● **WORK ITEM**
When a line below contains the word "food", copy that line.

● **PROVIDED DATA**
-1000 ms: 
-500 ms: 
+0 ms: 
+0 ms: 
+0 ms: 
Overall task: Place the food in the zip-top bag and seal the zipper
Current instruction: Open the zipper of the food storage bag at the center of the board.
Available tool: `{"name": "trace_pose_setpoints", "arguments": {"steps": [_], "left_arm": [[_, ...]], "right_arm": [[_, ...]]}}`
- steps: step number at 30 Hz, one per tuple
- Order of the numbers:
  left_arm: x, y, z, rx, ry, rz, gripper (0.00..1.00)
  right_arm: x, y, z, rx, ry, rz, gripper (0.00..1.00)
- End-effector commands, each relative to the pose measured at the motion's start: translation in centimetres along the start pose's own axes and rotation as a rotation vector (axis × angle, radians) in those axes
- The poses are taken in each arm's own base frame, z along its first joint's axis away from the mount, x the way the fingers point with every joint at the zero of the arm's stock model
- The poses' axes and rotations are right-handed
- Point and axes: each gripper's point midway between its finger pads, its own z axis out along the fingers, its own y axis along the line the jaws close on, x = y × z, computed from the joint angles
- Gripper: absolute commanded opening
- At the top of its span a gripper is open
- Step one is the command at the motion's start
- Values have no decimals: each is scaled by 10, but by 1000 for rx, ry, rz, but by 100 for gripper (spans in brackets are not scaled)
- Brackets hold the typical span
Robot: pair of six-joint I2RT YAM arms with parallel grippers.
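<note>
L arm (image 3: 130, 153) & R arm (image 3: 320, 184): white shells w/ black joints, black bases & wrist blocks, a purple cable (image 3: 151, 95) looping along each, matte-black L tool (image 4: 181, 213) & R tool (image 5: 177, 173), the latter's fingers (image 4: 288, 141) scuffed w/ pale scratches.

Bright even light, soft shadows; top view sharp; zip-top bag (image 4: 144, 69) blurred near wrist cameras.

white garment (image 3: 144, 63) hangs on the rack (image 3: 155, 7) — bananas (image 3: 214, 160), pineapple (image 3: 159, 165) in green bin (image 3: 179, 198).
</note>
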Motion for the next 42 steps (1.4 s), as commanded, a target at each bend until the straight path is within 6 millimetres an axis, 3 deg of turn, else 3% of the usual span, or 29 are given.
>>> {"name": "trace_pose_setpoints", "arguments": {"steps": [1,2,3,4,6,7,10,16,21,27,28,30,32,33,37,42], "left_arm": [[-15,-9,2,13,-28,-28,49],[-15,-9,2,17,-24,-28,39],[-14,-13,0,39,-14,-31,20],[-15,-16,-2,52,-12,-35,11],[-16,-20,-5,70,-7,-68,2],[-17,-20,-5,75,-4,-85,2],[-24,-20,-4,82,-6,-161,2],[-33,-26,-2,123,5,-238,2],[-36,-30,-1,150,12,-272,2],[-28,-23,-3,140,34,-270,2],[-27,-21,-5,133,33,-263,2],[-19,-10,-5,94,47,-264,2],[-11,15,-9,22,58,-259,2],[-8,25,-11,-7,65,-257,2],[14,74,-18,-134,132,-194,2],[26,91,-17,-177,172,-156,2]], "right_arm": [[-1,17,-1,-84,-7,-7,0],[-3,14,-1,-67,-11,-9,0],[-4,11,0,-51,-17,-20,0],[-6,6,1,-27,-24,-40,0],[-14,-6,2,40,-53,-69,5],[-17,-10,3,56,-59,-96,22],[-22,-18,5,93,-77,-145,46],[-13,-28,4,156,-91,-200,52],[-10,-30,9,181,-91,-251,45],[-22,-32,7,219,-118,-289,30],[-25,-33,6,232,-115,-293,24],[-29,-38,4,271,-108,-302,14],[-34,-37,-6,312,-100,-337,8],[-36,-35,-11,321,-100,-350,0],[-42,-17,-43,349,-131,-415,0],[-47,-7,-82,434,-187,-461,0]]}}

● **SOLUTION TO THIS PROBLEM**
Overall task: Place the food in the zip-top bag and seal the zipper
Current instruction: Open the zipper of the food storage bag at the center of the board.

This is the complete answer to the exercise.